The Office Open XML formats forced most of the search and processing applications to update their code or even incorporate new viewers. Before, they had a single file to open and extract text from. Now they have multiple files within a zip container to handle. If you want to see this for yourself, create a DOCX file and then change the extension to ZIP. You can now open that container to see the individual files that determine formatting, content, properties, embedded objects and more. Below is a DOCX file with the Gettysburg address that I use for testing deduplication functionality. I have extracted all of the XML files from the zip. The document.xml file contains the actual content text. You can open an XML file with an internet brower, Notepad or a text editor.
You can crawl around in your own files to see all the different component parts. Below is a diagram that shows the high level relationships of XML file components for an Excel workbook. An important point here is that the open XML format makes it possible for applications to read and edit the content without having to use the actual Office application or Dynamic-Link Library files. Because Windows treats zip files as folders, you can even search/replace content without invoking Office at all. Try changing some text with Notepad, save the document.xml and then change the extension back.
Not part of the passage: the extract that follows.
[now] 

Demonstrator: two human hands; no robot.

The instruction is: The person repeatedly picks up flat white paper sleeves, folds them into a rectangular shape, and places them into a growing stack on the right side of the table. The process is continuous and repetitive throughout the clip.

In moving to an open file format, Microsoft also made it much easier for a bad actor to alter potential evidence and hide their tracks. Moreover, they seriously complicated the definition of a ‘document’ by breaking out all the component pieces into individual files. Look at my test file below after it has been commented and otherwise altered. Then look at the Word folder and notice that there are new files that contain the comments, endnotes, etc.
Traditional file views such as Stellent’s Outside In have always had problems with hidden content. Although the new format actually makes this content much more accessible, that only helps if software providers are willing to invest the development into properly extracting, parsing and handling all this. In my recent testing on Exchange 2010, I was surprised when I could not get hits for search terms in the body of DOCX and other Office 2007 file formats. I know that the common iFilters can read these formats, so either the defaults are not set to index the content or there is some other reason. Any time you make a major change in the dominant market formats, it requires some time for our technology and processes to adapt. That means that an old school forensic tech cannot assume that GREP based searches will get complete results when content is now kept in compressed containers. Counsel depend on their litigation support personnel and service providers to monitor the changing profile of custodian ESI and to know the capabilities and limitations of their tools. So now that you know how to open and modify this new generation of Office files, get cracking on them. Insert some test terms into different locations and run them through your system. Every forensic or litsup tech has a little bit of hacker in them, now you have an excuse . Let me know what you find.